ITEM 7.           EXEMPTION FROM REGISTRATION CLAIMED.

         Not applicable.

ITEM 8.           EXHIBITS.
                                  EXHIBIT INDEX

         The following documents are attached hereto or incorporated herein by
reference as exhibits to this registration statement:


                                       6






Item 601 Regulation S-K
Exhibit Reference
Number                              Description of Document



4(a)              CNB Corporation 1996 Stock Option Plan (incorporated herein by
                  reference to Exhibit 10 to Registrant's Quarterly Form 10-Q
                  for the quarter ended September 30, 1996, Commission File
                  Number 033-00737).

5                 Opinion and Consent of Bodman, Longley & Dahling LLP as to the
                  legality of the securities being registered.

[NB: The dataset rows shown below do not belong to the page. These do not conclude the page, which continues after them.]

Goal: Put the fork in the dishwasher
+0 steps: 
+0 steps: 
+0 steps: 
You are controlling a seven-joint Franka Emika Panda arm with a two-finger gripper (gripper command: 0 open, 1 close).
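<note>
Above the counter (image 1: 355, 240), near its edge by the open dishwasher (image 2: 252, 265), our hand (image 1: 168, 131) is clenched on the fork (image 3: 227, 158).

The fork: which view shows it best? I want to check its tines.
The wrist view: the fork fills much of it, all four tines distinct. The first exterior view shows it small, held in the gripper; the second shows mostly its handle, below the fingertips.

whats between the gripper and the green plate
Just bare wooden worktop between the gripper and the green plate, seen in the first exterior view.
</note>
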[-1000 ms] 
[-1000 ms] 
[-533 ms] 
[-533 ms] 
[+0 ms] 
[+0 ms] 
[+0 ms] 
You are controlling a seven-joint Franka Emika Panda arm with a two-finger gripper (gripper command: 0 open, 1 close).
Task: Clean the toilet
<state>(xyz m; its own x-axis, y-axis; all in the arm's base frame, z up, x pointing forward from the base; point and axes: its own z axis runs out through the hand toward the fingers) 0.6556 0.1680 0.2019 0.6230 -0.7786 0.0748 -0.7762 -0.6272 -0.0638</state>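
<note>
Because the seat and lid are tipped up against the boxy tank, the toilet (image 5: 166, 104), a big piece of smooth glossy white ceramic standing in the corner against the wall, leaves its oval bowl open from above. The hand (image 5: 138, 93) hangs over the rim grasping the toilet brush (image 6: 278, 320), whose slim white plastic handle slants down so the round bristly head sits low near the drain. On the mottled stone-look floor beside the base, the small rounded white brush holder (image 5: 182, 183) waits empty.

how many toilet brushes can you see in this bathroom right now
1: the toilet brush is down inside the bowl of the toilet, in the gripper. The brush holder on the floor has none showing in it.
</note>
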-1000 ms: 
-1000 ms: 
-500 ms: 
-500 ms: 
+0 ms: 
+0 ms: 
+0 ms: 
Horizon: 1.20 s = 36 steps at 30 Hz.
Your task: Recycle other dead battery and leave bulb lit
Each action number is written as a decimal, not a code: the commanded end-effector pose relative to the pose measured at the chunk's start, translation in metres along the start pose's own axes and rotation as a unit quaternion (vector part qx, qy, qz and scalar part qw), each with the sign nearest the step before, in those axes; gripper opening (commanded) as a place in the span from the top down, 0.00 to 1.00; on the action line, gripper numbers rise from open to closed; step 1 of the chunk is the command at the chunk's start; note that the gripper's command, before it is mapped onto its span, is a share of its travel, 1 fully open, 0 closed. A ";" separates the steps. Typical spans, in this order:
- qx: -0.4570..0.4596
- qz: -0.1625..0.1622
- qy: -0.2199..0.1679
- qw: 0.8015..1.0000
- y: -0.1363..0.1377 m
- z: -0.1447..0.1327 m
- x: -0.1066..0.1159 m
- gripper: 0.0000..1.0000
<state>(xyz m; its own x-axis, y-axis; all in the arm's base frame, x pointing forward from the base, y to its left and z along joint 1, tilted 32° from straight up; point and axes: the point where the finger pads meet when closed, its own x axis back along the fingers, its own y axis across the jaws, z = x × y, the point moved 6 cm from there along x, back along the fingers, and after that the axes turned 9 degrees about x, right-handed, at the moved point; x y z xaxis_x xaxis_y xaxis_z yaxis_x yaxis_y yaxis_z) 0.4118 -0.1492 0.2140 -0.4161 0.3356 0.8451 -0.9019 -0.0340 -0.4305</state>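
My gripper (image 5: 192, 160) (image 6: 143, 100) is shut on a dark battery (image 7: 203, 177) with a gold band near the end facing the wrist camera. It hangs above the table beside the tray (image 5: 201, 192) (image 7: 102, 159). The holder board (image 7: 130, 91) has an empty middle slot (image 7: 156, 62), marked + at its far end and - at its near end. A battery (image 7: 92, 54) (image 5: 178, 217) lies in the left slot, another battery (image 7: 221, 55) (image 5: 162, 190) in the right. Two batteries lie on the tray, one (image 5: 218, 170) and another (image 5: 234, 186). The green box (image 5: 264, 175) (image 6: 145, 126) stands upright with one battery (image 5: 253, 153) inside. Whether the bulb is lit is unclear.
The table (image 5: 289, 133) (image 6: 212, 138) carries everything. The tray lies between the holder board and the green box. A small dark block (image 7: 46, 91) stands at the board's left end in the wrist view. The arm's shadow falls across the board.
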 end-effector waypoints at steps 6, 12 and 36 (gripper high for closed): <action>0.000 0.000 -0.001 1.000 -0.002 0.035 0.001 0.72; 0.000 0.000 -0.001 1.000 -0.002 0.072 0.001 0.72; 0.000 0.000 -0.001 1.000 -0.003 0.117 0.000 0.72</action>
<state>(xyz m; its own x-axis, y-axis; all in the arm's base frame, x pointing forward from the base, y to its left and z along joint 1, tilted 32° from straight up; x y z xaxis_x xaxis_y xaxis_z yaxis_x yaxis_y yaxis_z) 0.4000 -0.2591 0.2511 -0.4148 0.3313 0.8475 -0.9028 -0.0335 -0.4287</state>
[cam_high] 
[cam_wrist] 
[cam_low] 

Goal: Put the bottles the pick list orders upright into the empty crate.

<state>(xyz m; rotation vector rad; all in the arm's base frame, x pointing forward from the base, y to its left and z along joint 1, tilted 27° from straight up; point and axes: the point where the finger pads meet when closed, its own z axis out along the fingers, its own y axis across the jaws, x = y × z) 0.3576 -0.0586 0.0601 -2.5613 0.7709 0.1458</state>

23(a)             Consent of Crowe, Chizek and Company LLP, independent
                  auditors.

23(b)             Consent of Bodman, Longley & Dahling LLP, legal counsel
                  (contained in Exhibit 5).

24                Powers of Attorney (contained in the signature pages of this
                  registration statement).

ITEM 9.           UNDERTAKINGS.

         A.       The undersigned Registrant hereby undertakes:

         (1) To file, during any period in which offers or sales are being made,
a post-effective amendment to this registration statement:

                  (i) To include any prospectus required by Section 10 (a) (3)
of the Securities Act of 1933;

                  (ii) To reflect in the prospectus any facts or events arising
after the effective date of the registration statement (or the most recent
post-effective amendment thereof) which, individually or in the aggregate,
represent a fundamental change in the information set forth in the registration
statement. Notwithstanding the foregoing, any increase or decrease in volume of
securities offered (if the total dollar value of securities offered would not
exceed that which was registered) and any deviation from the low or high end of
the estimated maximum offering range may be reflected in the form of prospectus
filed with the Commission pursuant to Rule 424(b) if, in the aggregate, the
changes in volume and price represent no more than 20% change in the maximum
aggregate offering price set forth in the "Calculation of Registration Fee"
table in the effective registration statement;

                  (iii) To include any material information with respect to the
plan of distribution not previously disclosed in the registration statement or
any material change to such information in the registration statement;

         Provided, however, that paragraphs A(l)(i) and A(l)(ii) shall not apply
if the information required to be included in a post-effective amendment by
those paragraphs is contained in periodic


                                       7





reports filed by the registrant pursuant to Section 13 or Section 15(d) of the
Securities Exchange Act of 1934 that are incorporated by reference in the
registration statement.

         (2) That, for the purpose of determining any liability under the
Securities Act of 1933, each such post-effective amendment shall be deemed to be
a new registration statement relating to the securities offered therein, and the
offering of such securities at that time shall be deemed to be the initial bona
fide offering thereof.

         (3) To remove from registration by means of a post-effective amendment
any of the securities being registered which remain unsold at the termination of
the offering.

         B. The undersigned Registrant hereby undertakes that, for purposes of
determining any liability under the Securities Act of 1933, each filing of the
Registrant's annual report pursuant to section 13(a) or Section 15(d) of the
Securities Exchange Act of 1934 (and, where applicable, each filing of an
employee benefit plan's annual report pursuant to Section 15(d) of the
Securities Exchange Act of 1934) that is incorporated by reference in this
registration statement shall be deemed to be a new registration statement
relating to the securities offered herein, and the offering of such securities
at that time shall be deemed to be the initial bona fide offering thereof.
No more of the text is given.